The entries below contain a line with "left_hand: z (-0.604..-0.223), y" and a line with "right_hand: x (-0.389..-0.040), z". Retype exactly everything from the first down to the second, both included, and nothing else.

--------------------------------------------------

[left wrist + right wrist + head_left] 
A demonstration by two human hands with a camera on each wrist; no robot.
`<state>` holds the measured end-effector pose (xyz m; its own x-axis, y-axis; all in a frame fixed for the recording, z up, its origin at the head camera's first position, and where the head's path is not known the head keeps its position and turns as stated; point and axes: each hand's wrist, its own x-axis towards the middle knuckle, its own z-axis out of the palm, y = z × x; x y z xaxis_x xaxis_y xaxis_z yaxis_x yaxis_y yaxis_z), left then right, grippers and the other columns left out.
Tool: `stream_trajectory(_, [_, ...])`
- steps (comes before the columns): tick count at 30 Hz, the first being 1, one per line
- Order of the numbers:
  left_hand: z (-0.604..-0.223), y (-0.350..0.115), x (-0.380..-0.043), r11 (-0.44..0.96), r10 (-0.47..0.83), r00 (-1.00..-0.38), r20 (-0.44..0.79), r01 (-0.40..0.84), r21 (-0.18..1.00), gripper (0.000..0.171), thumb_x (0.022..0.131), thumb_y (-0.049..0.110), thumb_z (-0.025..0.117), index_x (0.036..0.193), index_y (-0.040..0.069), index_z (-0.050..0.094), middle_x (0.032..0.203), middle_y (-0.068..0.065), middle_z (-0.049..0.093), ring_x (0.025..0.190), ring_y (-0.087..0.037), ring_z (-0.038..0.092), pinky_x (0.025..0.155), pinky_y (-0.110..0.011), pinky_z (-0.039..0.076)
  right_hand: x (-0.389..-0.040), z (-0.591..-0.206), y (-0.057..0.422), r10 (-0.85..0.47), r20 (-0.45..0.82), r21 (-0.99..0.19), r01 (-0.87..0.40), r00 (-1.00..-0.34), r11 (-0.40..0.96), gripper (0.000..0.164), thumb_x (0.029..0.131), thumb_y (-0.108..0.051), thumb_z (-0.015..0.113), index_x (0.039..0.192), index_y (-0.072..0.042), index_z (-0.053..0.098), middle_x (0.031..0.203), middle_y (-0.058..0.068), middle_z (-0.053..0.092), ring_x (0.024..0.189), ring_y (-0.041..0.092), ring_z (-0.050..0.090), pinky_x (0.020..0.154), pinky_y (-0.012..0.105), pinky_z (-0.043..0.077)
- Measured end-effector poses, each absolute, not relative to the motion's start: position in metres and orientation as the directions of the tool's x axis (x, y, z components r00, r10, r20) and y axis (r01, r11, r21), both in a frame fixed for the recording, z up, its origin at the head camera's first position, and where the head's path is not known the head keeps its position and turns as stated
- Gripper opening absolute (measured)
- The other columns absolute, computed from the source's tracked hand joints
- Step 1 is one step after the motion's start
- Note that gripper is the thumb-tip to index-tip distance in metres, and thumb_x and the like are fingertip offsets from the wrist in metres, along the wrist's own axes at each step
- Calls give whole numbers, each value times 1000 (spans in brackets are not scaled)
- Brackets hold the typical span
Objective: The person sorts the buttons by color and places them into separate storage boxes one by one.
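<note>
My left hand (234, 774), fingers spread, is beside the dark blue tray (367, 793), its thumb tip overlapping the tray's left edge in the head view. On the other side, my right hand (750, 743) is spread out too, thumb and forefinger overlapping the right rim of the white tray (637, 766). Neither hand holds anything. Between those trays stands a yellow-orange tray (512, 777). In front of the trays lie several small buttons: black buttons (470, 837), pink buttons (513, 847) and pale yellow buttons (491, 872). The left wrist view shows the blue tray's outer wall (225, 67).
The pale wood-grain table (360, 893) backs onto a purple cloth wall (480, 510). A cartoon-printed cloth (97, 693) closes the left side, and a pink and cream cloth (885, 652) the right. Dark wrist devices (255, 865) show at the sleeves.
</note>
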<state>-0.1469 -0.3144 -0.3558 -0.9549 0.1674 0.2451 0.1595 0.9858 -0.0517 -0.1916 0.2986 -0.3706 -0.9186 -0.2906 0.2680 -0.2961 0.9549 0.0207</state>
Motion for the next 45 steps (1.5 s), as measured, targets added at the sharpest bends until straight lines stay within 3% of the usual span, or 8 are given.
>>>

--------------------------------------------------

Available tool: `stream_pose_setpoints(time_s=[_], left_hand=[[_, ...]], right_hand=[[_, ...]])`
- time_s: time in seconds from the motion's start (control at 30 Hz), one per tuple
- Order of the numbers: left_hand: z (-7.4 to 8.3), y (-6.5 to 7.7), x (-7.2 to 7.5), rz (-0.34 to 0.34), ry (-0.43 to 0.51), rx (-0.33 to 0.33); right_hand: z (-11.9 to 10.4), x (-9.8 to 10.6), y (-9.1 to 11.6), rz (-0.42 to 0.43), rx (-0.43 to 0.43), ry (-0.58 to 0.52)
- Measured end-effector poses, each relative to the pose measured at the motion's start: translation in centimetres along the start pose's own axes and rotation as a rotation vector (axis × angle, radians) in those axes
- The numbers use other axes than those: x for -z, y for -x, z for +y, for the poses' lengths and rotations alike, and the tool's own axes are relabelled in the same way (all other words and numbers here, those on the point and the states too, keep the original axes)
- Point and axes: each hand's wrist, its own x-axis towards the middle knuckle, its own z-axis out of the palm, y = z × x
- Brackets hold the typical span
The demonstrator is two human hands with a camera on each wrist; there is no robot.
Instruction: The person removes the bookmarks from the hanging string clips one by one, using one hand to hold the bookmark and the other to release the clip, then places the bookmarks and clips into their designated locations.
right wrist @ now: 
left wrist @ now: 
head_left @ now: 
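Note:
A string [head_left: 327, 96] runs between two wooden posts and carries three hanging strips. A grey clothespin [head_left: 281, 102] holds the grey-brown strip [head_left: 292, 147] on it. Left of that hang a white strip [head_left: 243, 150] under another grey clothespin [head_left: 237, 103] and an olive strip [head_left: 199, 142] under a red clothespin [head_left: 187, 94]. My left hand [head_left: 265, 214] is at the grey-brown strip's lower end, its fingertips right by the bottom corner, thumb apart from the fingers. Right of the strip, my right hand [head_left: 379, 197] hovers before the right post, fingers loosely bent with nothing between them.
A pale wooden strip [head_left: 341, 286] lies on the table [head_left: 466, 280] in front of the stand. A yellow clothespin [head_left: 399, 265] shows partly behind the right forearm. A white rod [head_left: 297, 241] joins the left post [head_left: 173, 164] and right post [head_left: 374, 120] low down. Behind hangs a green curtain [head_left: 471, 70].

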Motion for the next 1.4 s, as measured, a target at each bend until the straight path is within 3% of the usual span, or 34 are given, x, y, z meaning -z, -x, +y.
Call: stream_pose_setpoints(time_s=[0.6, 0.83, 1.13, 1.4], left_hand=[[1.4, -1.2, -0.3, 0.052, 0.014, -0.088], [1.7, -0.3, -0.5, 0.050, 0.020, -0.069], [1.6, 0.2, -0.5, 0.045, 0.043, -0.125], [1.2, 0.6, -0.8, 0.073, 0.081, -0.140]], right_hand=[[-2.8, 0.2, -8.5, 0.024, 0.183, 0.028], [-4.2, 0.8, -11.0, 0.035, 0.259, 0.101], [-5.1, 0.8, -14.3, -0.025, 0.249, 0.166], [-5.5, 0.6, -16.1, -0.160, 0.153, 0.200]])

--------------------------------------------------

Solution for this exercise:
  left_hand: z (-0.604..-0.223), y (-0.350..0.115), x (-0.380..-0.043), r11 (-0.44..0.96), r10 (-0.47..0.83), r00 (-1.00..-0.38), r20 (-0.44..0.79), r01 (-0.40..0.84), r21 (-0.18..1.00), gripper (0.000..0.171), thumb_x (0.022..0.131), thumb_y (-0.049..0.110), thumb_z (-0.025..0.117), index_x (0.036..0.193), index_y (-0.040..0.069), index_z (-0.050..0.094), middle_x (0.032..0.203), middle_y (-0.068..0.065), middle_z (-0.049..0.093), ring_x (0.025..0.190), ring_y (-0.087..0.037), ring_z (-0.038..0.092), pinky_x (0.025..0.155), pinky_y (-0.110..0.011), pinky_z (-0.039..0.076)
  right_hand: x (-0.389..-0.040), z (-0.591..-0.206), y (-0.057..0.422), r10 (-0.85..0.47), r20 (-0.45..0.82), r21 (-0.99..0.19), r01 (-0.87..0.40), r00 (-1.00..-0.34), r11 (-0.40..0.96), gripper (0.000..0.164), thumb_x (0.029..0.131), thumb_y (-0.108..0.051), thumb_z (-0.015..0.113), index_x (0.039..0.192), index_y (-0.072..0.042), index_z (-0.053..0.098), middle_x (0.031..0.203), middle_y (-0.058..0.068), middle_z (-0.053..0.092), ring_x (0.024..0.189), ring_y (-0.041..0.092), ring_z (-0.050..0.090), pinky_x (0.020..0.154), pinky_y (-0.012..0.105), pinky_z (-0.043..0.077)

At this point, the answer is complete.